Jeff, I would think Wikipedia is just at the mercy of whoever writes the articles. I can't say it surprises me that these have the slant that they do, especially since New Testament studies has been in a parlous state for some time.

where does the distinction come from?

The Ten Commandments? From which the ceremonial seems absent.

The book of Hebrews is also relevant. It declares at enormous length that Jesus' death supersedes the OT sacrificial system, a huge part of the ceremonial law, and that the latter was a forward-looking sign of the former. The immediate celebration of Sunday as the Christian holy day also had the probable, eventual consequence that the Saturday Sabbath would fall into disuse. It's easy enough for us Westerners to take off an entire two days each week but was probably harder back then. This is not a logical point but merely shows, along with all the other material about circumcision and Gentile believers (see above), that culturally there were many forces at work molding the Church into a community quite different from the Jewish nation and that this would almost certainly have the consequence of the eventual abandonment of much or all of the Jewish ceremonial system.

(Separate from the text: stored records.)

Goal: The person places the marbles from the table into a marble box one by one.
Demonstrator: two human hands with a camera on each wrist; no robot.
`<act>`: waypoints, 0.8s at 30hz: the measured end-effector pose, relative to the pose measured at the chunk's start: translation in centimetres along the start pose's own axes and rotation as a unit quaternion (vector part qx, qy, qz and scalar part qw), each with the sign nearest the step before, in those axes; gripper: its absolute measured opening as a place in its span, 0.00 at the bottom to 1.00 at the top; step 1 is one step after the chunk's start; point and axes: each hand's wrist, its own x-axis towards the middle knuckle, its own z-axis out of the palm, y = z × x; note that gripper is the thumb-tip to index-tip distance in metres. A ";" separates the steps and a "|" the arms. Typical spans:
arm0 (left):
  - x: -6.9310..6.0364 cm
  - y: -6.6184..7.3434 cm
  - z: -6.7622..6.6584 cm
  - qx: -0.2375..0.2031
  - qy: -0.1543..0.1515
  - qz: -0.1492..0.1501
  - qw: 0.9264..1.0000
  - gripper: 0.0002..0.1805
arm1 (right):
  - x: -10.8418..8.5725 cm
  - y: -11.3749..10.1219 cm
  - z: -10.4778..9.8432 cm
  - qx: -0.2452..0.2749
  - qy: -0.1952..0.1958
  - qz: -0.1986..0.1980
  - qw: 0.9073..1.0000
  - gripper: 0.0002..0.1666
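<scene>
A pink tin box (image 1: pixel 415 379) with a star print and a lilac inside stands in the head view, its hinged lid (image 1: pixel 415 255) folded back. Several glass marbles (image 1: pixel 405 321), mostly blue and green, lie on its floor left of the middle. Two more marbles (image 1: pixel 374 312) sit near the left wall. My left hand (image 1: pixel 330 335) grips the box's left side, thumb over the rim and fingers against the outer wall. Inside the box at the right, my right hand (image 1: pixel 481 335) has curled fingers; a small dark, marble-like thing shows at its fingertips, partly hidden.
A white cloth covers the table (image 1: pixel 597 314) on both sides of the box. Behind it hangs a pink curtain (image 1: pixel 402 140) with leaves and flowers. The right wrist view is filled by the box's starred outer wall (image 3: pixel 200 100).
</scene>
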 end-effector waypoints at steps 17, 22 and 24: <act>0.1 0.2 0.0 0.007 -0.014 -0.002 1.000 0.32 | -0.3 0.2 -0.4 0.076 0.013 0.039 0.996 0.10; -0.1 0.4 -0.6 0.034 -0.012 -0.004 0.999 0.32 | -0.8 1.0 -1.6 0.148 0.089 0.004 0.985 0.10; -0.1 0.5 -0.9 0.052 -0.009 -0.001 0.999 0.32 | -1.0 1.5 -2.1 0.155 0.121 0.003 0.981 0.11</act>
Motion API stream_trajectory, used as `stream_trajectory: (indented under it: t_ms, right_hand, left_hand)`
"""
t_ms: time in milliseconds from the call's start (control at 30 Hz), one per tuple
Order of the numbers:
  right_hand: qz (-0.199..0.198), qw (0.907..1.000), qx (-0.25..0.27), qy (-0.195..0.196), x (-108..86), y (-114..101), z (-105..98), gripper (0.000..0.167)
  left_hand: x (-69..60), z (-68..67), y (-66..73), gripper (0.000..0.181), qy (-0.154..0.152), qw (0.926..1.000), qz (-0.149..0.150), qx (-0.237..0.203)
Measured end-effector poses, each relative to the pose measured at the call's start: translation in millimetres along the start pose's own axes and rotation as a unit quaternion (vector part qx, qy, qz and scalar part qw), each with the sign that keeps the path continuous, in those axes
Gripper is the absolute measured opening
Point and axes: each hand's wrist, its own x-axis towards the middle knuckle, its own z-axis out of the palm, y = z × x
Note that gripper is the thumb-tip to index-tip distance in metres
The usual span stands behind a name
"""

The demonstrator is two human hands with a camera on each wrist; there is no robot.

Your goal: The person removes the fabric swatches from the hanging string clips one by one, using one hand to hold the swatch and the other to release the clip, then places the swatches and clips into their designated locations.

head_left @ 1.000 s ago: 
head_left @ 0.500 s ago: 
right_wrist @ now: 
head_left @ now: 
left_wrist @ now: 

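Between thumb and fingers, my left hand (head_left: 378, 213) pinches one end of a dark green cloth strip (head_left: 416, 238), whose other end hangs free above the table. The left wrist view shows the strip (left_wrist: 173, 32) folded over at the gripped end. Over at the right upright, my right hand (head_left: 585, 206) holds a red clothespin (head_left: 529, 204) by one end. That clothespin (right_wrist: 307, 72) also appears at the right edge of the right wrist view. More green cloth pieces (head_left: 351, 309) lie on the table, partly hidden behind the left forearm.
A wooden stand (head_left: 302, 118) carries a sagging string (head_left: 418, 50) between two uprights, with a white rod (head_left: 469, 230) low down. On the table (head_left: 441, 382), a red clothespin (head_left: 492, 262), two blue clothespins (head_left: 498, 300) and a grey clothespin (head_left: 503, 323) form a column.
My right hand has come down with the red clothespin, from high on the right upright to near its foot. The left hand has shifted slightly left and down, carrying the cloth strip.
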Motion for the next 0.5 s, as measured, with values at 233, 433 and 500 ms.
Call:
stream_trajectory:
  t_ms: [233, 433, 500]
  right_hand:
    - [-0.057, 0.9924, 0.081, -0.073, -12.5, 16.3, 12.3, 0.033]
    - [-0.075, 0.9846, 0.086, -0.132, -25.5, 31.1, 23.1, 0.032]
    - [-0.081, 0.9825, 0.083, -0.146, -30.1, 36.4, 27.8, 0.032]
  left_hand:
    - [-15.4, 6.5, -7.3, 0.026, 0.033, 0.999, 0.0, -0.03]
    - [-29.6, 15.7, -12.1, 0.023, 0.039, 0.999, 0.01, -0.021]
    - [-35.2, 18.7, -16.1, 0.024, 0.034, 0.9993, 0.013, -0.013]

"The immediate celebration of Sunday as the Christian holy day also had the probable, eventual consequence that the Saturday Sabbath would fall into disuse."

However, Sunday as the Christian holy day is not in Scripture, though.

Wanna bet? All over the place: "On the first day of the week." They began meeting on that day immediately.

Did anybody see the August story ‘Gay’ Journalism Conference Panel Targets Religious Influence on Public Policy?

There, journalists basically advised not to report any principled opposition to homosexual politics and acts.

I quote a relevant part:
=======

David Waters, editor of the “On Faith” blog, which appears on The Washington Post and Newsweek Web sites, urged reporters “not to go” to established leaders like Robertson and Dobson, contrasting them to “real people”:

"I think, as journalists, our No. 1 obligation is obviously to the truth, and if we’re going to be about the truth then we have to fight and we have to fight for space and for time to tell the right story and to tell the real story, and I think the best way to go about that, at least I’ve found in my experience with my own reporting and with other reporters, is to take time and not go to the Pat Robertsons and the James Dobsons of the world but to find the real people who are really struggling with this issue."

=========================

Prominent people with objections aren't real, I guess.

Wanna bet? All over the place: "On the first day of the week." They began meeting on that day immediately.

I meant that rheorically, of course.

However, an SDA girl I used to date back in college would beg to differ; after all, 'Sunday' isn't specifically mentioned in scripture while all supposed reference to it is merely (mis)interpreted as being so.

Although, I am rather curious on what verses in Scripture you would take as being the case.

Thanks for your answers, everyone. I'll read the relevant NT books and will perhaps (if I have any other questions) get back to you.

Kevin:

Thanks for posting that. Very enlightening.

BTW, did you notice that it was between Dobson/Robertson and "ordinary people"? Apparently, scholars and experts who happen to hold positions similar to Dobson's or Robertson's do not exist. These "journalists" are so ignorant that they don't even know of the scholars that they should be including among those they are supposed to ignore.